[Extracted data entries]

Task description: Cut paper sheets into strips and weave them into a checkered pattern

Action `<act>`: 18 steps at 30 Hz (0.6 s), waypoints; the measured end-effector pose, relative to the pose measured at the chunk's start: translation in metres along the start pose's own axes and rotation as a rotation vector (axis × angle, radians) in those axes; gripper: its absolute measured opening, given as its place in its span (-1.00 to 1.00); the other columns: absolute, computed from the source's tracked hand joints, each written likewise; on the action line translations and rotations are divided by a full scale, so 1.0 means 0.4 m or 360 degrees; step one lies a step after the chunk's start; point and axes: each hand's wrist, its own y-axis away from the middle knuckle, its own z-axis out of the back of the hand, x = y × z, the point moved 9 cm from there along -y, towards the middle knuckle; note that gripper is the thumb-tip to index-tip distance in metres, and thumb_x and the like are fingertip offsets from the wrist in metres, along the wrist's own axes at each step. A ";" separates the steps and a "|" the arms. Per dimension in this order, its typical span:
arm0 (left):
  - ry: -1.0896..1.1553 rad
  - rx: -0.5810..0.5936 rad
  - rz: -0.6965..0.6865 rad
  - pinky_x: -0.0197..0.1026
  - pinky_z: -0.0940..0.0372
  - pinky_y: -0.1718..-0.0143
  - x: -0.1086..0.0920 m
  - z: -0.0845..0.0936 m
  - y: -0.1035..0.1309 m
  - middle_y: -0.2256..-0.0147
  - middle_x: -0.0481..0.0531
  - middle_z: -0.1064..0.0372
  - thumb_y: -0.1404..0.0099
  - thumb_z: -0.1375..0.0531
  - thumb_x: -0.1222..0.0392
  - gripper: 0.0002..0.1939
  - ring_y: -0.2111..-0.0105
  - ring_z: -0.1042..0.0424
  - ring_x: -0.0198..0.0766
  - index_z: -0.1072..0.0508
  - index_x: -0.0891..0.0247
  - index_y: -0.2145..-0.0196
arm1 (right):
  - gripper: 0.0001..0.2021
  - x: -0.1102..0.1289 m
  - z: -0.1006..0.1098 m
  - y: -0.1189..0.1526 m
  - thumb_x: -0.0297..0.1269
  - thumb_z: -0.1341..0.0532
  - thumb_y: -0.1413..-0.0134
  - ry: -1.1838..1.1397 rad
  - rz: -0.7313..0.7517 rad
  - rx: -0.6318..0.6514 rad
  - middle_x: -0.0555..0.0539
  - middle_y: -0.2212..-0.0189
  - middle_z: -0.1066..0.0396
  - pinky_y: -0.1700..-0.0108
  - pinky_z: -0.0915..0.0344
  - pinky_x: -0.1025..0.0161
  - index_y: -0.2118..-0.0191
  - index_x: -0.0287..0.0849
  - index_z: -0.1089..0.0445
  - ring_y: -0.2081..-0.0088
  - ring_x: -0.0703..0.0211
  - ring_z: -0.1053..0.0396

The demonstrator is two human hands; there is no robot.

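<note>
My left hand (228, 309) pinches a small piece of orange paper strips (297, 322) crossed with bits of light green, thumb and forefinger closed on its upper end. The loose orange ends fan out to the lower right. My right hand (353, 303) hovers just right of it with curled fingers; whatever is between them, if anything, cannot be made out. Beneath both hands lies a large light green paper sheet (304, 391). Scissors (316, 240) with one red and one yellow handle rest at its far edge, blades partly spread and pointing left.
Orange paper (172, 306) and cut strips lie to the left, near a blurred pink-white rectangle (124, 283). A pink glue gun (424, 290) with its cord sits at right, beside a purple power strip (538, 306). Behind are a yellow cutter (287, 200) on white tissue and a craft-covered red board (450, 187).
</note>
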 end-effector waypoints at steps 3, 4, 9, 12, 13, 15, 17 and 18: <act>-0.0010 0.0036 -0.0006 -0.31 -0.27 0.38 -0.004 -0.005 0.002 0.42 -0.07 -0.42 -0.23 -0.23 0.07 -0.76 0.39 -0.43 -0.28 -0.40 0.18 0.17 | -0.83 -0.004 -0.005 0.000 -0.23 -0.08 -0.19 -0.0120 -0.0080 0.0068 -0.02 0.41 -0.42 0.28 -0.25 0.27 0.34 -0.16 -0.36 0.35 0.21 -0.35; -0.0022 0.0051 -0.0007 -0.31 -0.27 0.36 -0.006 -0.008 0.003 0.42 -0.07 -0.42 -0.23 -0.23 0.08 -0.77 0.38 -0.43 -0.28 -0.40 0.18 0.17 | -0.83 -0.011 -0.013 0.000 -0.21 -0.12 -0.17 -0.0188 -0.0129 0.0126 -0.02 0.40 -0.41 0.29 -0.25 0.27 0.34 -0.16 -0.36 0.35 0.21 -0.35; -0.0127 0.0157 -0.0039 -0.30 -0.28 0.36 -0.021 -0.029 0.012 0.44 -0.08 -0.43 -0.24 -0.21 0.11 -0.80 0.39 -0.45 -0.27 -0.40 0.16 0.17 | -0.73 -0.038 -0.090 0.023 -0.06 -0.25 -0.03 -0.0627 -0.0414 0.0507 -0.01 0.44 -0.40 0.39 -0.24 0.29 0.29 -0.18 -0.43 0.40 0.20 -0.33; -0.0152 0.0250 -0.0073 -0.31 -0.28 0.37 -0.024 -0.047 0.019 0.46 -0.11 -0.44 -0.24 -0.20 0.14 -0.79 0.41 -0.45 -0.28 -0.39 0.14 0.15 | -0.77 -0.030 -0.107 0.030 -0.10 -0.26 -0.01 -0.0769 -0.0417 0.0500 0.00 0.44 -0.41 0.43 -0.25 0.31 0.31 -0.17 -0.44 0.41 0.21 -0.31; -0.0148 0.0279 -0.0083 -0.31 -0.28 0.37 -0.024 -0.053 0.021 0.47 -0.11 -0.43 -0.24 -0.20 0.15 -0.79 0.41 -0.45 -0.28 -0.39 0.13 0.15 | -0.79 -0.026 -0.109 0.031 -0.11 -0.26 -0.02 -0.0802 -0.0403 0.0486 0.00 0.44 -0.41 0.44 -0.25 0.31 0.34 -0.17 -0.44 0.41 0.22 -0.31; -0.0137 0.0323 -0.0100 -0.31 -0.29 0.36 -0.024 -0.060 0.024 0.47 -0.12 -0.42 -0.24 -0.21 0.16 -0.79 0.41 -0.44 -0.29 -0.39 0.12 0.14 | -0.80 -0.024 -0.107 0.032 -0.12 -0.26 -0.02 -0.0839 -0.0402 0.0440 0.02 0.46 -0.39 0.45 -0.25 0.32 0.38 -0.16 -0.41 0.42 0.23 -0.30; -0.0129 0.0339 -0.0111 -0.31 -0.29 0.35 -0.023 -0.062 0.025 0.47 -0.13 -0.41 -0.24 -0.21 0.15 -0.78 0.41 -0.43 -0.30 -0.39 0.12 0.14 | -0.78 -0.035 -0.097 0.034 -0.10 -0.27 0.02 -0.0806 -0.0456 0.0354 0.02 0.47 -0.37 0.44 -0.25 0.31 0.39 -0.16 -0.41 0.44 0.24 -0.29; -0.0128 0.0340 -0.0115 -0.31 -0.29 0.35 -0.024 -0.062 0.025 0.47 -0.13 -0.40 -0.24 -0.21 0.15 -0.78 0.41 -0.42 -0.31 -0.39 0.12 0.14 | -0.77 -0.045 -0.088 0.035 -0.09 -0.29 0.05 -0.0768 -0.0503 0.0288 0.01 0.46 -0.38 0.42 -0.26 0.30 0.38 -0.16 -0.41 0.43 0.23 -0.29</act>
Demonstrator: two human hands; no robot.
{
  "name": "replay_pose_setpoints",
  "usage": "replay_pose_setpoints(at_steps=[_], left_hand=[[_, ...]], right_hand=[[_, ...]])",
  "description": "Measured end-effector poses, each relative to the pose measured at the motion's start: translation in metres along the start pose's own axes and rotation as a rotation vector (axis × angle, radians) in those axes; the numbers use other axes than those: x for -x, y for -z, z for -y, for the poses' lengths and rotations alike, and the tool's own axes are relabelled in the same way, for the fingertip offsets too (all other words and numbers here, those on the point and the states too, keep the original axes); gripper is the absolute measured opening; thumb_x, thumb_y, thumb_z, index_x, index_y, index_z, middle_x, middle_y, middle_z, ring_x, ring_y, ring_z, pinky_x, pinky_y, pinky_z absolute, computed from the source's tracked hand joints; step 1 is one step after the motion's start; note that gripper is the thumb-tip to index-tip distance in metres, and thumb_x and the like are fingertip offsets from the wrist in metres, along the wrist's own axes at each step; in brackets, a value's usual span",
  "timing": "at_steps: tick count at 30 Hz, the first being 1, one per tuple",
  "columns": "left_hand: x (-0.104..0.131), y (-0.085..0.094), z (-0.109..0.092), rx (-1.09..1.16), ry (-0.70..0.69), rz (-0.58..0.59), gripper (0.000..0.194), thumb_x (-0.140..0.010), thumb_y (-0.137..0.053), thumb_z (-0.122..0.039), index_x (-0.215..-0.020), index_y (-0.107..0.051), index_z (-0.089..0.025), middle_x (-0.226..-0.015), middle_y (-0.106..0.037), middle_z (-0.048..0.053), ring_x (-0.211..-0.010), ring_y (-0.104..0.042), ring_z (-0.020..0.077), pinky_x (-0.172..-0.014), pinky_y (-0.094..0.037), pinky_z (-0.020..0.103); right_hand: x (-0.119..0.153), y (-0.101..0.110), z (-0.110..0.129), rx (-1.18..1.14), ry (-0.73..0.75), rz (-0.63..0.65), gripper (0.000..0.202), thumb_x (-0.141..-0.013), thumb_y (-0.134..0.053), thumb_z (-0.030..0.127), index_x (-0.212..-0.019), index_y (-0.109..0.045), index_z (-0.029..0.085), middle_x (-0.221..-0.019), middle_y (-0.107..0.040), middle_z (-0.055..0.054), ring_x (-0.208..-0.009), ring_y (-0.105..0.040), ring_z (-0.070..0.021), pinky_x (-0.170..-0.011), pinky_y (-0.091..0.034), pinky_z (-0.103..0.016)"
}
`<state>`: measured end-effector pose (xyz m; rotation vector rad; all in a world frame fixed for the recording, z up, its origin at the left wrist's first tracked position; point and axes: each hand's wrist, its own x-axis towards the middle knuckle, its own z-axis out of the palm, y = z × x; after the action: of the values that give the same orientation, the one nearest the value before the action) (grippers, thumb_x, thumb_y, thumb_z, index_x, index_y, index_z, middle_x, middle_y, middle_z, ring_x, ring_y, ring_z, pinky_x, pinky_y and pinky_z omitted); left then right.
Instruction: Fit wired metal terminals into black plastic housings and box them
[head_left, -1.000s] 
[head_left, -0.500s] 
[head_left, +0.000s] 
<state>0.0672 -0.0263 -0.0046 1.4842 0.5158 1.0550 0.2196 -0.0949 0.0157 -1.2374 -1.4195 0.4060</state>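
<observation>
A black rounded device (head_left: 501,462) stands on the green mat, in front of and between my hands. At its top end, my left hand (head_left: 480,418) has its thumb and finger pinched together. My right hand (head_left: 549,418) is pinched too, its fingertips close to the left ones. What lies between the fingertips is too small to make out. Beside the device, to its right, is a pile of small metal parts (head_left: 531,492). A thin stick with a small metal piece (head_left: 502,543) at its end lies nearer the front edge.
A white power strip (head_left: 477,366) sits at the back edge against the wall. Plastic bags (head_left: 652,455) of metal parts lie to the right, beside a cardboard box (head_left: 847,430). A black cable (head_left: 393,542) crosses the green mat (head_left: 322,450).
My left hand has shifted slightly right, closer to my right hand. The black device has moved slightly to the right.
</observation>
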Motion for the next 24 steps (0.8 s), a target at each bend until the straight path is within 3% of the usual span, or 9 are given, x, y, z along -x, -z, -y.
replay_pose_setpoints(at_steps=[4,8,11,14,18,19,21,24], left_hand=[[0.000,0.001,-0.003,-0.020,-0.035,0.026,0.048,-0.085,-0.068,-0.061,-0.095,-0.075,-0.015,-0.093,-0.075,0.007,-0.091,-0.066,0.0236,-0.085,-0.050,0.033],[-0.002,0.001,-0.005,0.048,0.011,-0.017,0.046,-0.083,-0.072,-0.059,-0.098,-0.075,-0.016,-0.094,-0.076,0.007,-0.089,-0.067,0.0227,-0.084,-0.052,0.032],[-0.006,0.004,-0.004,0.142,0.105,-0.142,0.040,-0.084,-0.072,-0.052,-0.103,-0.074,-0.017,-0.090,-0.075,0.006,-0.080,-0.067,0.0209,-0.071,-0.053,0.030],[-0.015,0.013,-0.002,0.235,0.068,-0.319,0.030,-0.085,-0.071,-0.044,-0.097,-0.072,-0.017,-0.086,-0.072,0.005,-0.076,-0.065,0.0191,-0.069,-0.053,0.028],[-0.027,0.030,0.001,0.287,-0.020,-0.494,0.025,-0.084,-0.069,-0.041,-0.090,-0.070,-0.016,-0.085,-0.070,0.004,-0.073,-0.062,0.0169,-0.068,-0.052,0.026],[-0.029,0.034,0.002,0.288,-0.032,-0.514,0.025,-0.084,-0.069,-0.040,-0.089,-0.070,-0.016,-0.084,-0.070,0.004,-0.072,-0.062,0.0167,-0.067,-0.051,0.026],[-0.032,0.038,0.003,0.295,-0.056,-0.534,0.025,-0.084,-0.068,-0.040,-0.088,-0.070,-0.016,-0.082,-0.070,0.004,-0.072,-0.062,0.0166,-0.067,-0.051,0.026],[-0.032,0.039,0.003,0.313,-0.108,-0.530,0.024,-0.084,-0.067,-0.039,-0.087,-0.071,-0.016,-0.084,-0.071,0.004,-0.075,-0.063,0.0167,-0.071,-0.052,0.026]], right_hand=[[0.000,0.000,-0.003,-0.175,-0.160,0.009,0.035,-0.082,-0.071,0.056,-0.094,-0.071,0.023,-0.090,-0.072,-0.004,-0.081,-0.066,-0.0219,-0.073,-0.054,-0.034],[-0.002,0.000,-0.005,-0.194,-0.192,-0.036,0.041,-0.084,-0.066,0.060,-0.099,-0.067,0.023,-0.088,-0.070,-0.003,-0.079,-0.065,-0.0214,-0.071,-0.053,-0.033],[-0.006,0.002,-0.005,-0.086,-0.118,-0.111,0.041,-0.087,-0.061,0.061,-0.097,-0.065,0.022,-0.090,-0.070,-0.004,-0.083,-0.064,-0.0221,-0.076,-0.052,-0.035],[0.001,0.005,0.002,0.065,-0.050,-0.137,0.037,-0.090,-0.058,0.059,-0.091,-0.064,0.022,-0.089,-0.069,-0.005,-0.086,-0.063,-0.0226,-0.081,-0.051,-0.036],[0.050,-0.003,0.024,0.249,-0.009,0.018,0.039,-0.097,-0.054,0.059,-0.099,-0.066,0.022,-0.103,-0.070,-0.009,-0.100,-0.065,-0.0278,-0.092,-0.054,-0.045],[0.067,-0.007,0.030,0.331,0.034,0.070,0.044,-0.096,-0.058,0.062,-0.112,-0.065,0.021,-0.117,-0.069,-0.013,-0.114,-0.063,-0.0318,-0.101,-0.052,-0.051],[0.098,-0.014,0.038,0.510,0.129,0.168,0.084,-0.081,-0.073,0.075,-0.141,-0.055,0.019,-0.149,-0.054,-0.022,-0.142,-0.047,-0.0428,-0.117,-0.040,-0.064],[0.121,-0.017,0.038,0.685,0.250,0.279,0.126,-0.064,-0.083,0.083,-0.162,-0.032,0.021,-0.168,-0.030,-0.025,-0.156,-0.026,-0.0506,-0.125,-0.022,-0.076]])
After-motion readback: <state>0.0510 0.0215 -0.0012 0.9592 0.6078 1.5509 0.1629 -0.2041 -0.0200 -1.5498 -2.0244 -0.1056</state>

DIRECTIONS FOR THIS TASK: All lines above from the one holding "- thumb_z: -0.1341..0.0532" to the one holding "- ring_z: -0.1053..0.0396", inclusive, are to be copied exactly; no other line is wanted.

PROBLEM SOLUTION:
  - thumb_z: -0.1341..0.0532
  - thumb_y: -0.1413..-0.0134
  - ry: -1.1838..1.1397 rad
  - rz: -0.7313..0.7517 rad
  - rx: -0.6318..0.6514 rad
  - middle_x: -0.0555..0.0539
  - middle_y: -0.2212..-0.0189
  - middle_z: -0.1066..0.0396
  - pinky_y: -0.1700..-0.0108
  - pinky_z: -0.0915..0.0344
  - pinky_x: -0.1025..0.0161
  - index_y: -0.2118..-0.0191
  - index_x: -0.0287..0.0849
  - index_z: -0.1089..0.0445
  - ring_y: -0.2081..-0.0088
  - ring_x: -0.0703..0.0211
  - ring_z: -0.1053..0.0396

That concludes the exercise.